LSM trees are designed to optimize write-heavy workloads. What is the main mechanism they use to achieve faster writes compared to traditional B-trees?
Think about how writing in groups rather than one by one affects disk speed.
LSM trees collect writes in a memory structure and then write them to disk in large, sequential chunks. This reduces slow random disk writes and improves write speed.
While LSM trees improve write speed, they have a known downside. What is it?
Consider how data is stored on disk in LSM trees and how that affects reading.
Because data is stored in multiple sorted files (SSTables), reads may need to check several files, causing slower read performance compared to B-trees.

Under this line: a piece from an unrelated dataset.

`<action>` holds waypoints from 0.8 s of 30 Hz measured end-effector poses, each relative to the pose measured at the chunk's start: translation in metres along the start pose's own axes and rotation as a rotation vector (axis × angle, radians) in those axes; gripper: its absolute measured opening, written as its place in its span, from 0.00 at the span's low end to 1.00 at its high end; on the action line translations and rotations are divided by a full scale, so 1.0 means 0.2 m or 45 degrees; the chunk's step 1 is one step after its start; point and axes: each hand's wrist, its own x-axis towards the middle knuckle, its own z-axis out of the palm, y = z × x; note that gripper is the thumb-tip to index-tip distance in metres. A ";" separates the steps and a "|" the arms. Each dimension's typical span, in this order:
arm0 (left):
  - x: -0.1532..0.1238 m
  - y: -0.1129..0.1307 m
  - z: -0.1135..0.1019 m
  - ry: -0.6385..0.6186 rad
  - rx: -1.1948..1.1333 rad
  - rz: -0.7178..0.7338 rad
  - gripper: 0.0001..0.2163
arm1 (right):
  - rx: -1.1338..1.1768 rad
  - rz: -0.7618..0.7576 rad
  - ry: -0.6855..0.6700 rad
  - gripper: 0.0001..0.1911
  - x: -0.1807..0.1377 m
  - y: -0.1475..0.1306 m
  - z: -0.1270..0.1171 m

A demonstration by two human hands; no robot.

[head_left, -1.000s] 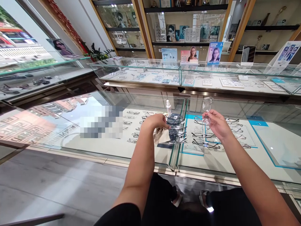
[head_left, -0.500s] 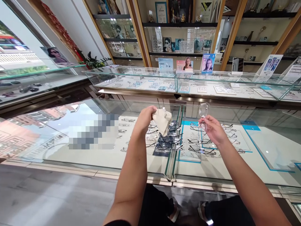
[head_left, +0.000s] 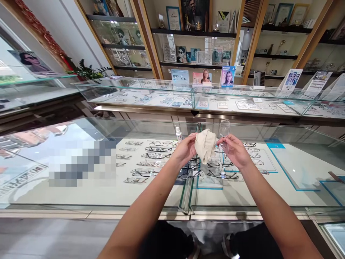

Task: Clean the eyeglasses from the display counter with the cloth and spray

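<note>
My left hand (head_left: 188, 148) grips a cream cleaning cloth (head_left: 205, 145), bunched up and hanging over the glass counter. Close beside it, my right hand (head_left: 235, 150) pinches a pair of thin-rimmed eyeglasses (head_left: 224, 128) near the middle, with one lens standing up above the fingers and the other below. The cloth's right edge is next to the fingers of my right hand; whether it touches the glasses I cannot tell. Behind my left hand stands a white spray bottle (head_left: 178, 134) on the counter. Below the hands, rows of dark-framed eyeglasses (head_left: 223, 175) lie inside the case.
The glass display counter (head_left: 102, 196) spans the width before me, with a seam under my hands. A second glass case (head_left: 151, 86) stands behind it, bearing advertising cards (head_left: 228, 76). Shelves (head_left: 194, 32) line the wall. A plant (head_left: 87, 69) is at the left.
My left hand has brought the cloth rightward, close to the glasses in my right hand. The spray bottle, mostly hidden before, now shows. The view has shifted slightly to the right.
</note>
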 end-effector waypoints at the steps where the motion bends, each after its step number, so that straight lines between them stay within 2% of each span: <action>1: 0.00 -0.01 0.00 -0.004 -0.001 -0.015 0.17 | 0.014 0.001 -0.003 0.16 0.00 0.00 0.00; 7: -0.05 -0.03 0.03 -0.051 0.128 -0.099 0.28 | 0.071 0.022 0.000 0.17 0.00 0.00 0.02; 12: -0.05 -0.04 0.03 -0.110 0.367 -0.106 0.28 | 0.097 0.023 0.030 0.19 -0.01 -0.01 0.03; 15: -0.04 -0.05 0.01 -0.097 0.413 -0.084 0.26 | 0.103 -0.012 0.037 0.18 -0.01 -0.03 0.03; 22: -0.02 -0.07 -0.01 -0.038 0.491 0.102 0.19 | 0.098 -0.033 0.056 0.17 -0.02 -0.06 0.02; 24: -0.03 -0.07 -0.01 -0.109 0.530 0.221 0.19 | 0.109 -0.025 0.049 0.16 -0.03 -0.06 0.02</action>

Compaction is a process in LSM trees that merges multiple files into one. What is the main benefit of compaction?
Think about how merging files affects the number of files to search during reads.

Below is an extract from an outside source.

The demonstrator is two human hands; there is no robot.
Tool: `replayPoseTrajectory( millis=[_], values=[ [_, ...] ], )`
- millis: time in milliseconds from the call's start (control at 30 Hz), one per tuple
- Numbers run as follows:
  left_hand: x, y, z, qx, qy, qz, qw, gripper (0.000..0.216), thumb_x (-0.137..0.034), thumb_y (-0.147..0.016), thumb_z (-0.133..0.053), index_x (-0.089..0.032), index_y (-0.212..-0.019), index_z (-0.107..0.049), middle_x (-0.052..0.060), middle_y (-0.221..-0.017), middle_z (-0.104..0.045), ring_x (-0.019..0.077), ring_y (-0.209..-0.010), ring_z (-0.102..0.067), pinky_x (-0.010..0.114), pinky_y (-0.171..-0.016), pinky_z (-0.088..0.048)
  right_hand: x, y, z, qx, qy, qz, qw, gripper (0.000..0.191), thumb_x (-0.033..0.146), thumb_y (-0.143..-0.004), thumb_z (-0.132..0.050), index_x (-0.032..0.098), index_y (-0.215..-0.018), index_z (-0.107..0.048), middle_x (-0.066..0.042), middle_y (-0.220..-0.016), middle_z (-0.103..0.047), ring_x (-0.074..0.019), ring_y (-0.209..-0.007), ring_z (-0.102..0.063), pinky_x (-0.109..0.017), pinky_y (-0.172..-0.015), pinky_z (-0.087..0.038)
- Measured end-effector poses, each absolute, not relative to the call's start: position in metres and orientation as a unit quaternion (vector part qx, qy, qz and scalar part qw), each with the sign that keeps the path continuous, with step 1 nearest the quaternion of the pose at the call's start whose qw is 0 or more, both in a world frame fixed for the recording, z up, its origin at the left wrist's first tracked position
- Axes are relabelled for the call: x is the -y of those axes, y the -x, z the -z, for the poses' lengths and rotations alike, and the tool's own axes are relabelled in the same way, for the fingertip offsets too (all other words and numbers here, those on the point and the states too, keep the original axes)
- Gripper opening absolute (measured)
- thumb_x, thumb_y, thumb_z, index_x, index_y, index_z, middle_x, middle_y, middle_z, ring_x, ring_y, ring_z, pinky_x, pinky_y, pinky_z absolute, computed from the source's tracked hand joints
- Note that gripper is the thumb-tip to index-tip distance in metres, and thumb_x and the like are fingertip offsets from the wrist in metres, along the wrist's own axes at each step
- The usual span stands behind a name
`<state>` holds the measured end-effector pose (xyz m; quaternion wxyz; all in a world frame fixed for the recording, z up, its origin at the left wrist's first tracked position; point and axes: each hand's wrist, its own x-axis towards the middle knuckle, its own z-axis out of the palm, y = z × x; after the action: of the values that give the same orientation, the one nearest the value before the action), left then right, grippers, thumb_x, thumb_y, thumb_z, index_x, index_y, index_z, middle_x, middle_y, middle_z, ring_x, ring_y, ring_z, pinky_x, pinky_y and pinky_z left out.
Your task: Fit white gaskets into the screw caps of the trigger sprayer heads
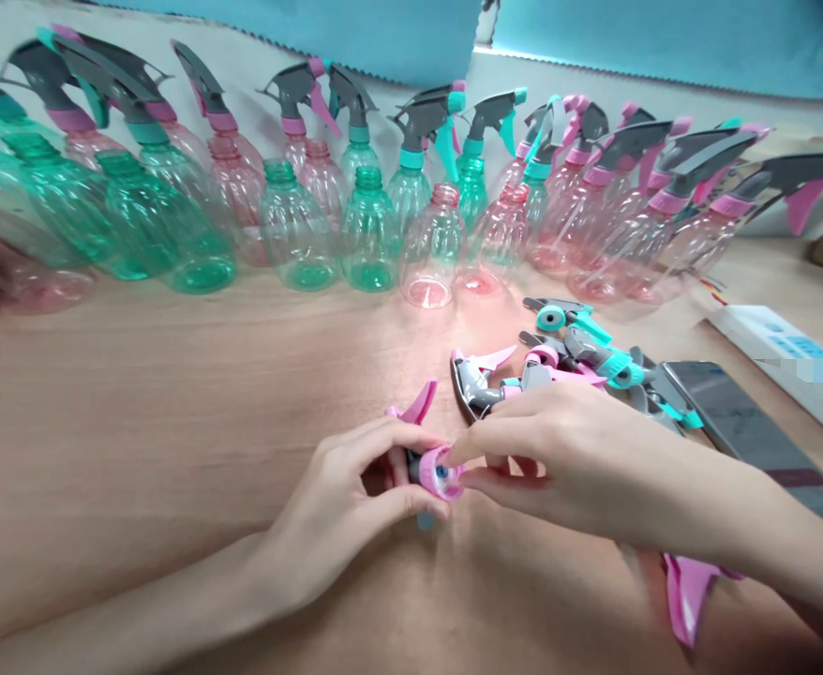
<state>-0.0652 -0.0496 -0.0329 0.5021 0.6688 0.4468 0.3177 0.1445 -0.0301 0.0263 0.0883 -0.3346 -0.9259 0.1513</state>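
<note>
My left hand (pixel 345 502) is closed around a pink and grey spray-trigger head (pixel 434 466), whose pink lever sticks up past my fingers. My right hand (pixel 559 450) pinches the pink screw collar of that same head from the right, thumb and forefinger pressed together on it. Both hands meet low over the wooden table (pixel 172 394). Just beyond my right hand lies a small heap of loose trigger heads (pixel 566 352) in pink, teal and grey.
Along the back stand several clear green bottles (pixel 299 234) and pink bottles (pixel 446 248), some capped with trigger heads, some uncapped. A phone (pixel 741 422) and a white box (pixel 784 352) lie at the right. A pink part (pixel 685 595) shows under my right forearm.
</note>
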Motion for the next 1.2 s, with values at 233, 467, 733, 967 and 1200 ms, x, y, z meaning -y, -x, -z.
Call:
replayPoseTrajectory(
  millis=[233, 467, 733, 967, 1200],
  values=[
    [0.048, 0.066, 0.033, -0.450, -0.677, -0.317, 0.488, 0.023, -0.017, -0.071, -0.075, -0.024, -0.092, -0.068, -0.006, -0.067, -0.059, 0.0096, -0.061, -0.050, 0.021, -0.059, -0.039, 0.031, -0.138, -0.016, 0.917, 0.311, -0.208, 0.141, 0.015, 0.012, -0.080, -0.057, 0.020, -0.085, -0.069, 0.004, -0.059, -0.059, -0.0076, -0.050, -0.048, -0.021, -0.051, -0.031],
    [0.049, 0.067, 0.036, -0.447, -0.674, -0.332, 0.486, 0.023, -0.019, -0.078, -0.067, -0.023, -0.100, -0.063, -0.003, -0.073, -0.062, 0.0129, -0.067, -0.055, 0.024, -0.062, -0.043, 0.036, -0.127, -0.005, 0.881, 0.377, -0.168, 0.231, 0.014, 0.017, -0.081, -0.059, 0.020, -0.080, -0.072, 0.004, -0.055, -0.061, -0.0074, -0.047, -0.049, -0.021, -0.050, -0.032],
    [0.049, 0.091, 0.016, -0.435, -0.819, -0.318, 0.196, 0.027, -0.019, -0.088, -0.056, -0.027, -0.113, -0.061, -0.001, -0.108, -0.065, 0.0085, -0.063, -0.052, 0.020, -0.061, -0.041, 0.041, -0.144, -0.031, 0.886, 0.407, -0.088, 0.204, 0.015, 0.024, -0.085, -0.057, 0.024, -0.086, -0.071, 0.005, -0.061, -0.066, -0.0079, -0.050, -0.052, -0.022, -0.052, -0.034],
    [0.029, 0.148, 0.006, -0.536, -0.811, -0.219, 0.085, 0.032, -0.035, -0.089, -0.054, -0.033, -0.120, -0.060, -0.001, -0.101, -0.067, 0.0131, -0.060, -0.049, 0.024, -0.062, -0.039, 0.041, -0.156, -0.050, 0.874, 0.426, -0.068, 0.223, 0.013, 0.028, -0.084, -0.058, 0.026, -0.087, -0.070, 0.005, -0.063, -0.068, -0.0086, -0.048, -0.054, -0.023, -0.048, -0.036],
    [0.021, 0.168, -0.007, -0.527, -0.827, -0.160, 0.113, 0.039, -0.037, -0.087, -0.054, -0.038, -0.125, -0.055, -0.001, -0.113, -0.067, 0.0213, -0.083, -0.062, 0.026, -0.066, -0.044, 0.040, -0.169, -0.063, 0.859, 0.466, -0.101, 0.189, 0.021, 0.038, -0.084, -0.058, 0.029, -0.100, -0.068, 0.003, -0.073, -0.070, -0.0112, -0.058, -0.061, -0.024, -0.049, -0.041]
  ],
)
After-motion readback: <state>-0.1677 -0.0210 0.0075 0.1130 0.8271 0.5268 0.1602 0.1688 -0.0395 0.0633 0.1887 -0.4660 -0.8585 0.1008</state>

Compaction merges multiple sorted files into fewer larger files, reducing the number of files to check during reads and reclaiming space from deleted or overwritten data.
Which statement best explains why LSM trees are preferred over B-trees for write-heavy workloads?
Focus on how disk write patterns differ between the two structures.
LSM trees batch writes and write them sequentially, which is faster on disk. B-trees update nodes in place causing many random writes, which are slower on disk.
In a system using LSM trees, what is the expected effect on read latency immediately after a large burst of writes before compaction runs?
Consider how many files the system must search before compaction merges them.
After many writes, data is stored in multiple new files. Reads must check more files, increasing latency until compaction merges them.